La légèreté des lettres
Bruno COPPENS, L’insoupçonnable légèreté des lettres, Legrain, 1991
On ne présente déjà plus Bruno Coppens. Ses spectacles ont fait rire, et il est extrêmement difficile de savoir pourquoi on rit. D’autant que le torrent verbal du monologue donne au spectateur le sentiment de ne pouvoir tout comprendre, fait retenir le rire…pour ne pas manquer la suite. Ce suspens suscite l’envie de retourner y voir de près. La publication de textes chez Legrain représente peut-être l’occasion de démonter le « système » Coppens. Les procédés s’y laissent plus facilement saisir. Certains révèlent une grande sensibilité à la valeur musicale de la langue, à son rythme, par l’exploitation de l’allitération ou de variations sur des sons proches.

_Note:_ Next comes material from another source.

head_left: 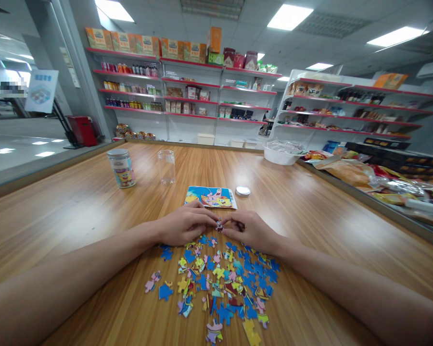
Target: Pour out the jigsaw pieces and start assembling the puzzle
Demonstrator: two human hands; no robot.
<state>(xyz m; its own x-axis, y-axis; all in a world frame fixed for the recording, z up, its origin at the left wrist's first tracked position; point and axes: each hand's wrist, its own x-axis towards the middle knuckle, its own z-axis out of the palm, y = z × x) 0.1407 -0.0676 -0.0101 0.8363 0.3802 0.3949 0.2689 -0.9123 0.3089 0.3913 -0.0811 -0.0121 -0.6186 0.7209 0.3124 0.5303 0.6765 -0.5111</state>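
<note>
Between my fingertips, just in front of the picture card, is a small puzzle piece, or perhaps two joined; I cannot tell which. My left hand reaches it from the left with fingers bent and closed at its edge. From the other side my right hand pinches it between thumb and fingers. Loose puzzle pieces in blue, yellow, pink and brown lie scattered on the table below both hands. The picture card, showing cartoon figures on blue, lies flat just beyond my fingers.
A cartoon-printed can and a clear plastic jar stand at the back left of the wooden table. Right of the card lies a silver lid. A white basket and packaged snacks sit at the far right, before stocked shelves.
</note>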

S’y manifestent également le jeu des citations et leur détournement : locutions, proverbes, comptines ou références culturelles sont joyeusement perverties. Il s’agit sans doute d’un des aspects les plus réussis de l’entreprise. On perçoit cependant aussi la « fragilité » des constructions, l’arbitraire qui préside au déroulement des histoires. Celle-ci ne provient pas de l’enchaînement de séquences, mais plutôt de l’utilisation (parfois trop) systématique des virtualités du lexique, par les calembours, les doubles sens, les à peu près ou les homophonies. La morale qui transparaît (car il y en a une .et toujours sympathique) ne semble alors résulter que de l’aléatoire des richesses strictement phoniques de la langue. Coppens montre par l’absurde la vanité de tout discours. Salutaire nécessité du comique du calembour ou limite de la démarche ? L’insoupçonnable légèreté des lettres.